As regards the larval sampling, net mesh has been utilized. The diameter of the net mesh was 20 cm and for each sample we scanned 5 different lines of 1 meter long each. Based on the morphology of the natural (relief, streams etc.) and the human environment (lakes, rice fields, irrigation system, settlements) we selected 10 areas where we had established sample-collecting stations. The sampling stations were situated in the outskirts of towns and villages. Each station consisted of CO2 mosquito traps. Breeding sites included canals, rice pads, tanks etc. Mosquito breeding sites were monitored on a weekly basis from the end of April to the end of autumn in order to record the larval dynamics and some of the physicochemical parameters of breeding sites, such as pH temperature conductivity. In total, there were more than 4000 different mosquito breeding sites in the study areas. Up to 200 different sites were positive at least once for Anopheles larvae.

Following collection, mosquito samples were transported to the laboratory, where they were identified and separated by species using morphological identification. The samples provided evidence regarding the variation of the population of Anopheles mosquitoes between the different seasons of the year and highlighted the areas where Anopheles occurred in high density.
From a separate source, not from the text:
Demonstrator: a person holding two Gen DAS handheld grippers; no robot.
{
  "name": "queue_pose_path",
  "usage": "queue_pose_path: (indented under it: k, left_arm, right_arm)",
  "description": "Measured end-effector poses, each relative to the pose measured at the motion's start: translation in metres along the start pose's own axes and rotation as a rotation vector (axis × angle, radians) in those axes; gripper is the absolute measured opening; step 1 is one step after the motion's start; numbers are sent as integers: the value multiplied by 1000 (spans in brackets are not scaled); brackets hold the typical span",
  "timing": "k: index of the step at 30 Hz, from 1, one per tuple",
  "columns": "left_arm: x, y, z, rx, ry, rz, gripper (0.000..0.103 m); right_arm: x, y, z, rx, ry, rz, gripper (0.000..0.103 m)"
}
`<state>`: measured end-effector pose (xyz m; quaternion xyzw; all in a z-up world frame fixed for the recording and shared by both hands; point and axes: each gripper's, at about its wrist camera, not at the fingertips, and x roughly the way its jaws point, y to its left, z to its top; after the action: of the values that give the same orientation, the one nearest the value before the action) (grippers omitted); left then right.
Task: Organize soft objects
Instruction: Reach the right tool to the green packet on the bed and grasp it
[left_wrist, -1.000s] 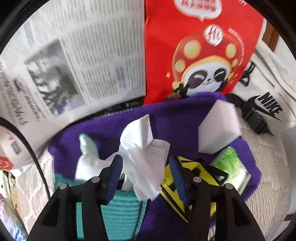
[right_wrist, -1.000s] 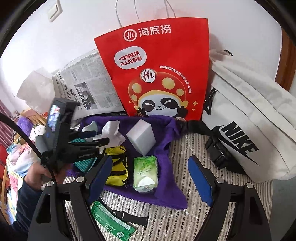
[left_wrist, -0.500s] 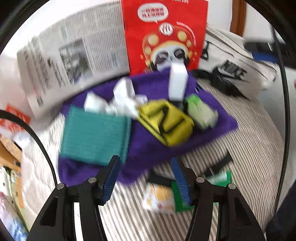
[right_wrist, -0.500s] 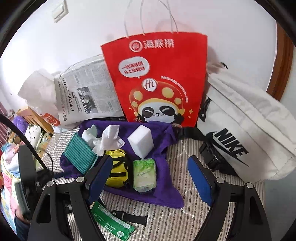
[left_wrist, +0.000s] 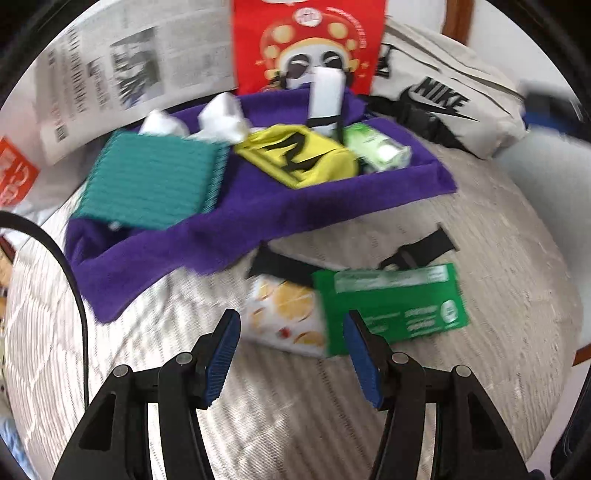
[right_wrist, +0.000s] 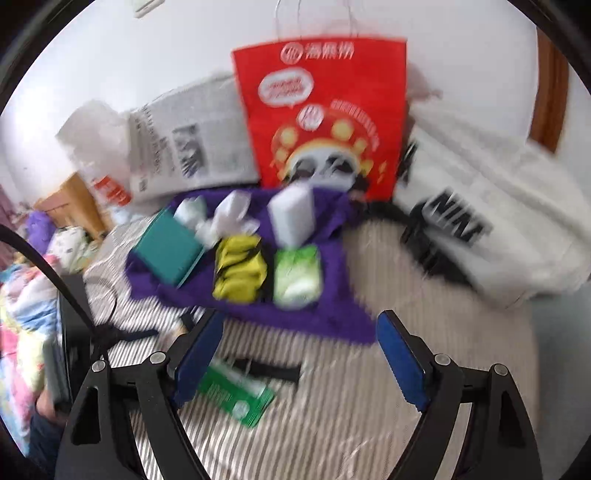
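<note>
A purple towel (left_wrist: 258, 218) (right_wrist: 325, 317) lies on the striped bed. On it sit a teal knitted cloth (left_wrist: 155, 181) (right_wrist: 170, 251), crumpled white tissue (left_wrist: 221, 118) (right_wrist: 232, 214), a yellow pouch (left_wrist: 299, 155) (right_wrist: 240, 273), a white sponge block (left_wrist: 327, 96) (right_wrist: 293, 218) and a green tissue pack (left_wrist: 376, 147) (right_wrist: 297, 277). In front of the towel lie a fruit-print packet (left_wrist: 284, 314) and a green flat packet (left_wrist: 391, 302) (right_wrist: 236, 395). My left gripper (left_wrist: 290, 350) hangs open just short of the fruit-print packet, nothing between its fingers. My right gripper (right_wrist: 295, 358) stands wide open above the bed, empty.
A red paper bag (left_wrist: 306, 40) (right_wrist: 325, 110), a newspaper (left_wrist: 122, 70) (right_wrist: 188, 147) and a white Nike bag (left_wrist: 450, 99) (right_wrist: 491, 221) stand behind the towel. A black strap (left_wrist: 417, 251) (right_wrist: 273, 369) lies by the green packet. A person's hand (right_wrist: 48, 402) shows at the left.
My left gripper let go of the white tissue, pulled back from the towel and sank toward the packets in front. The right view shifted slightly; its gripper stayed open.
</note>
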<state>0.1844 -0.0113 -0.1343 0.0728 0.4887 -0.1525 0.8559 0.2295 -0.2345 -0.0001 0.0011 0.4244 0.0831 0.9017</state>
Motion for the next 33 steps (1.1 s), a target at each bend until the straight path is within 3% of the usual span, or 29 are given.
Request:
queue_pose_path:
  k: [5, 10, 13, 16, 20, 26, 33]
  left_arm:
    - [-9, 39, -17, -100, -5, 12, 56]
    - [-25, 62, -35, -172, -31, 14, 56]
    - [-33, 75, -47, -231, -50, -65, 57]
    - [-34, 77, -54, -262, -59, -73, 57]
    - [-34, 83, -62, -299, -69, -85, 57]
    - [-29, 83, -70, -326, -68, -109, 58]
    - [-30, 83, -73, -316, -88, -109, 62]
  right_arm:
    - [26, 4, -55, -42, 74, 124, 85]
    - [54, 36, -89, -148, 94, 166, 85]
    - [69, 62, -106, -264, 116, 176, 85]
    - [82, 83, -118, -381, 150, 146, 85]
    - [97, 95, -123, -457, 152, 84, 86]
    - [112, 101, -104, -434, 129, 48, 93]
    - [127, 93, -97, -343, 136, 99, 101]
The main malaria reservoirs in Greece relates to migrants from countries where malaria is endemic. Thus, the exact locations of these migrants’ habitats were marked up to a GIS database by using field computers. We also kept records of their population in each site. This migrant monitoring was repeated in 3 different periods (in June, early August and mid-September respectively) in order to obtain as possible as accurate data.
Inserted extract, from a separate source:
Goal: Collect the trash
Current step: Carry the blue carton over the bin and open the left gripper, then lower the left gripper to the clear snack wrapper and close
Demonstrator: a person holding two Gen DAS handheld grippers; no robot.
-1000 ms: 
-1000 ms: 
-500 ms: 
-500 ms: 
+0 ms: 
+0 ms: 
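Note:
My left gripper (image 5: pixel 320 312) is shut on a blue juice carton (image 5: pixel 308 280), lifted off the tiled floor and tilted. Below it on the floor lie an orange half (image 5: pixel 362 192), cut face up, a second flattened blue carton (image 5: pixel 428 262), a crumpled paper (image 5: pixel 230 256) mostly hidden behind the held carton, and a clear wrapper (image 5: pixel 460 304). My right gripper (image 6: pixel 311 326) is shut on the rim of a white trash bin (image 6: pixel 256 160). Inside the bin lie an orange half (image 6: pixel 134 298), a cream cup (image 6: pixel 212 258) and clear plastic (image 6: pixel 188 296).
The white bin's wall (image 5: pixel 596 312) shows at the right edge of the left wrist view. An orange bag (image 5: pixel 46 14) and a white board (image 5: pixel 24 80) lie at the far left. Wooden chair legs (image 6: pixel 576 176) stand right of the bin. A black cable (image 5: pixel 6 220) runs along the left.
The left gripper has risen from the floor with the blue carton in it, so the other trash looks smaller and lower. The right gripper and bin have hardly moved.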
The larvae sampling and monitoring was conducted by using digital sampling protocols. We created a user-friendly database (domains in geodatabases), for data collected from the field and loaded in field rugged computers (see Fig 1a and 1b). In total, the larvae data from the study area comprised of more than 4000 records.

Fig 1. Indicative examples of the mosquito sampling stations used in the study (yellow and red dots represent parts of locations for larvae and adult mosquito sampling stations, respectively).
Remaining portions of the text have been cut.